Über die Stadt weht in diesen Tagen ein heftiger Wind. Der Staub weht uns in die Augen, was das Spazierengehen nicht gerade angenehmer macht. Es ist die Zeit des Wahlkampfes vor den Kommunalwahlen am 2. Juni 2002, an den Hauswänden am Rustaweli-Prospekt hängen Tausende von Plakaten. Die Sozialisten versprechen: Tiflis wird wieder aufgebaut. Das drei Wochen nach dem Erdbeben, aber woher sie das Geld dafür nehmen wollen, schreiben sie nicht auf die Plakate. Vielleicht vom großen Bruder im Norden? Die Plakatierer von Micheil Saakaschwili sind sehr fleißig, aber auch diejenigen, die ihm Hitlerbärte aufmalen. Am Platz der Republik biegen wir ab, ich besorge mir einen Haarschnitt zu einem Preis, wie ich ihn in Deutschland das letzte Mal in der Regierungszeit Konrad Adenauers gezahlt hätte. Hinter mir strahlen mich die Spice Girls an, die No Angels haben sich hier nicht wirklich durchgesetzt. Auf den zweiten Blick erkennt man dann doch das mangelnde Geld für Investitionen. Der Schrank vor mir könnte eine neue Tür gebrauchen, Scheren stecken in einer abgeschnittenen "Pringels"-Dose. Die elektrische Haarschneidemaschine hat noch keinen Akku. Zu dem Zeitpunkt dieser Reise läuft gerade auf 3SAT die Reise von Fritz Pleitgen durch den Kaukasus, er hatte sich im Sommer 2000 in Aserbaidschan die Haare schneiden lassen. Mein Haarschnitt hat ein ähnlich perfektes Handwerk. Ob der blondierte Friseur dem kölschen Schema entspricht und schwul ist, haben wir allerdings nicht gefragt.

Die Folgen des Erdbebens

Auf dem Rückweg entdecken wir in einer Seitenstraße Bauarbeiten. Wir fragen einen Arbeiter, hier wird tatsächlich ein kompletter Straßenzug nach dem Beben instand gesetzt. In der Nähe der Banken scheinen die Schäden schnell beseitigt zu sein. An einem späteren Tag, weiter in der Altstadt, sehen wir allerdings andere Bilder.

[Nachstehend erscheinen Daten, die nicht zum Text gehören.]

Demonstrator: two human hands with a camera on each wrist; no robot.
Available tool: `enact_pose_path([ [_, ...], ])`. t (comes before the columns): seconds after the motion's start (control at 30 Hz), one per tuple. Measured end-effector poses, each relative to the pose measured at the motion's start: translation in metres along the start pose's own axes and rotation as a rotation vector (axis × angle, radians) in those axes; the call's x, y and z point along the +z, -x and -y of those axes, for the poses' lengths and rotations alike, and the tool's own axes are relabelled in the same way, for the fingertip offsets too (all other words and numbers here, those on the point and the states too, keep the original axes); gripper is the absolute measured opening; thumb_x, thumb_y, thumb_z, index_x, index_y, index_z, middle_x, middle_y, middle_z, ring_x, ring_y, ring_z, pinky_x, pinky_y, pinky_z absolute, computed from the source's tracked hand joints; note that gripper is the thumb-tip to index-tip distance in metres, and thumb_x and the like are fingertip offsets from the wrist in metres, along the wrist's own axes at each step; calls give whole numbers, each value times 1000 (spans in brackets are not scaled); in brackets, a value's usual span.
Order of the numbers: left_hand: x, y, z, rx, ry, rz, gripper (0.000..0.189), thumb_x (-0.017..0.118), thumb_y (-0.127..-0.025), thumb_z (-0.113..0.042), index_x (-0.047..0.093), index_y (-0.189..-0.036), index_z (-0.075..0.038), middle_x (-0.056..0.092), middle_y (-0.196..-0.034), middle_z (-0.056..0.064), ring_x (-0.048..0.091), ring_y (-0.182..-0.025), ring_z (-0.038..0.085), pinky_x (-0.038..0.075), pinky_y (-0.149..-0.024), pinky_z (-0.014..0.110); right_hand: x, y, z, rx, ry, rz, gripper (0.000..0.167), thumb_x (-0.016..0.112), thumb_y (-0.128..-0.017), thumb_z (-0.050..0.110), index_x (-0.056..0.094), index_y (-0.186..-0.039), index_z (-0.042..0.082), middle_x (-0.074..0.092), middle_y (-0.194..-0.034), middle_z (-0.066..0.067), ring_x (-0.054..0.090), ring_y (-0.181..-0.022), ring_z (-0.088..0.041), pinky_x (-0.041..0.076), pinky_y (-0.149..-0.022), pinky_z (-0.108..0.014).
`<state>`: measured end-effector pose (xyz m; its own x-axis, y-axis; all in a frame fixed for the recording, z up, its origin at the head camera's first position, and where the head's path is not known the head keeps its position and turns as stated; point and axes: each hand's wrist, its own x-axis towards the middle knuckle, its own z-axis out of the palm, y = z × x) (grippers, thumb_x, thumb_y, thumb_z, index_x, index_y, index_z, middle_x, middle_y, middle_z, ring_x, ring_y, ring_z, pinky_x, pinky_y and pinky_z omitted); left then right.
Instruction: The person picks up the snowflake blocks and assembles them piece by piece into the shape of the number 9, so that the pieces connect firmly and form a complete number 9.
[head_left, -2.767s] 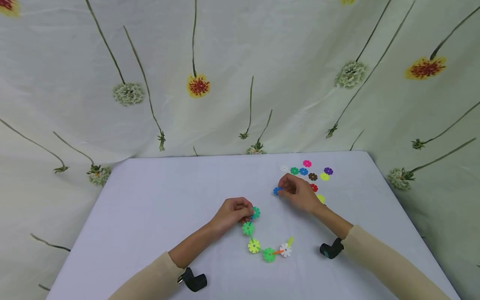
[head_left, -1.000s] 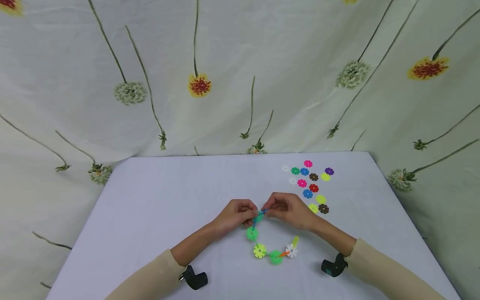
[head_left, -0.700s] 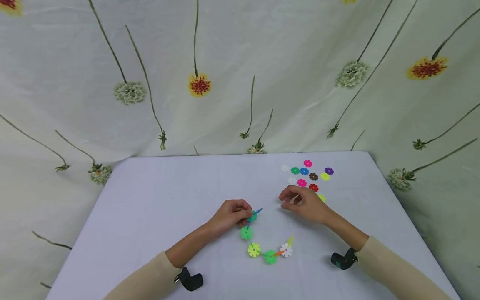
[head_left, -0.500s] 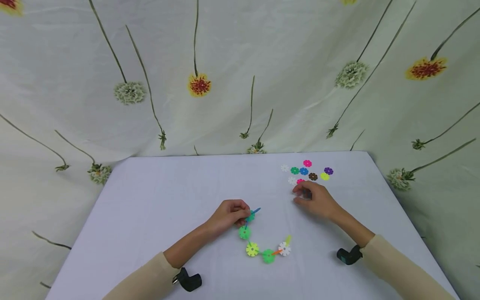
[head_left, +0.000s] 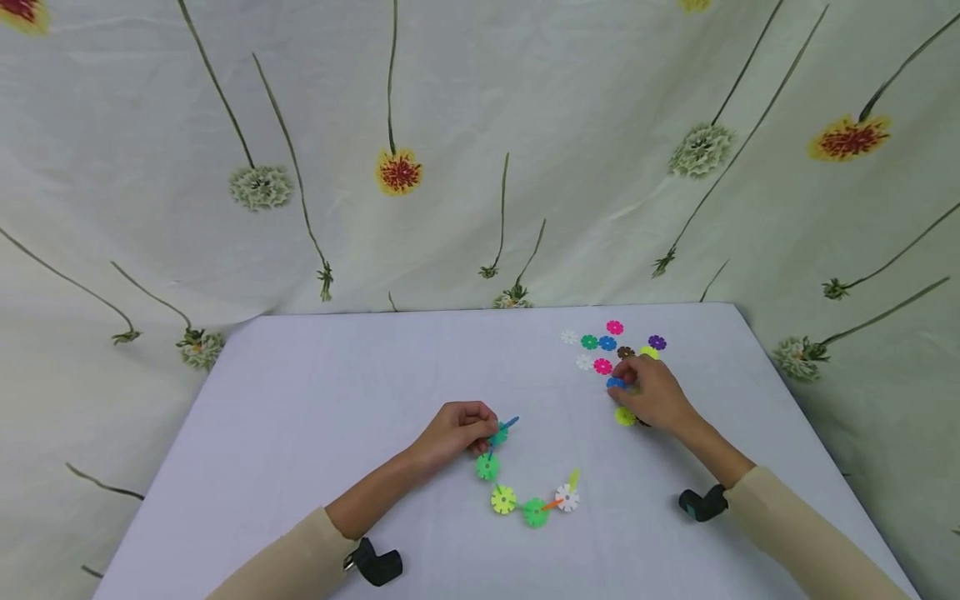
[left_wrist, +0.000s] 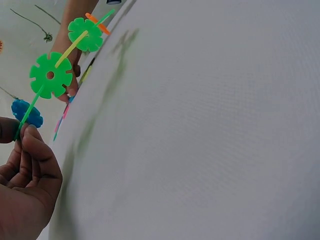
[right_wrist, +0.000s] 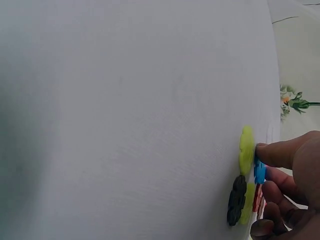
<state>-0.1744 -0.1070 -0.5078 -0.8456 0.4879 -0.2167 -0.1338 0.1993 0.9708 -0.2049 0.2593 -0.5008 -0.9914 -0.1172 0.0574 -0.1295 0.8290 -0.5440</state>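
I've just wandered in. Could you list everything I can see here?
Chain: one, green, blue, yellow, orange and white discs, lower centre.
Loose discs: two white, two pink, two blue, one green, one purple, one red, three yellow, one brown, one dark, at the right; others may be hidden.
Table: one, white, lower half of the head view.
Backdrop: one, pale with printed flowers, behind the table.
Cameras: two, black, one at each wrist.
Sleeves: two, beige, bottom edge.
Left hand: one, bare, pinching the chain.
Right hand: one, bare, pinching a blue disc.
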Motion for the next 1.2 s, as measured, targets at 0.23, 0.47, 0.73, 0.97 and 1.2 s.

Bevor wir in die Bahn steigen, knurrt der Magen und verlangt ein Chatschapuri. Wir müssen Geld wechseln und gehen an den Schalter der National Bank of Georgia, sehen dort einen Geldautomaten. Nach kurzer Nachfrage erklärt uns eine Angestellte der Bank, daß man dort problemlos Lari mit der EC-Karte abheben kann. Der Tarif der georgischen Bank ist dazu noch recht günstig: Sie verlangen nur 2% der Gesamtsumme! Da ist der Gang zur Dresdner Bank auf der anderen Straßenseite in Köln-Nippes teurer, wenn der Automat der Stadtsparkasse streikt! Was die deutschen Geldinstitute allerdings dazu noch an Gebühren verlangen, wird man erst nach dem Urlaub sehen.

Mit Genuß und dem Gefühl, einmal wieder bahnbrechende Recherchen für die Georgienseite getätigt zu haben, setzen wir uns zu einem Chatschapuri und Wasser mit Schokoaroma. In den drei Wochen unseres Aufenthaltes in Georgien waren wir rund ein halbes Dutzend Mal auswärts das georgische Standardgericht essen. Und nicht nur die Preise waren für Westeuropäer günstig, es war auch jedesmal eine gute Qualität. Dass ein Chatschapuri nicht zum leichtesten Essen gehört, sollte man allerdings bei einem Urlaub in Georgien außer Acht lassen. Immerhin bietet eine Body-Shaping-Center in der Nähe eine Stunden auf der Spinning-Maschine incl. Dusche für einen Lari an. Aber im Urlaub?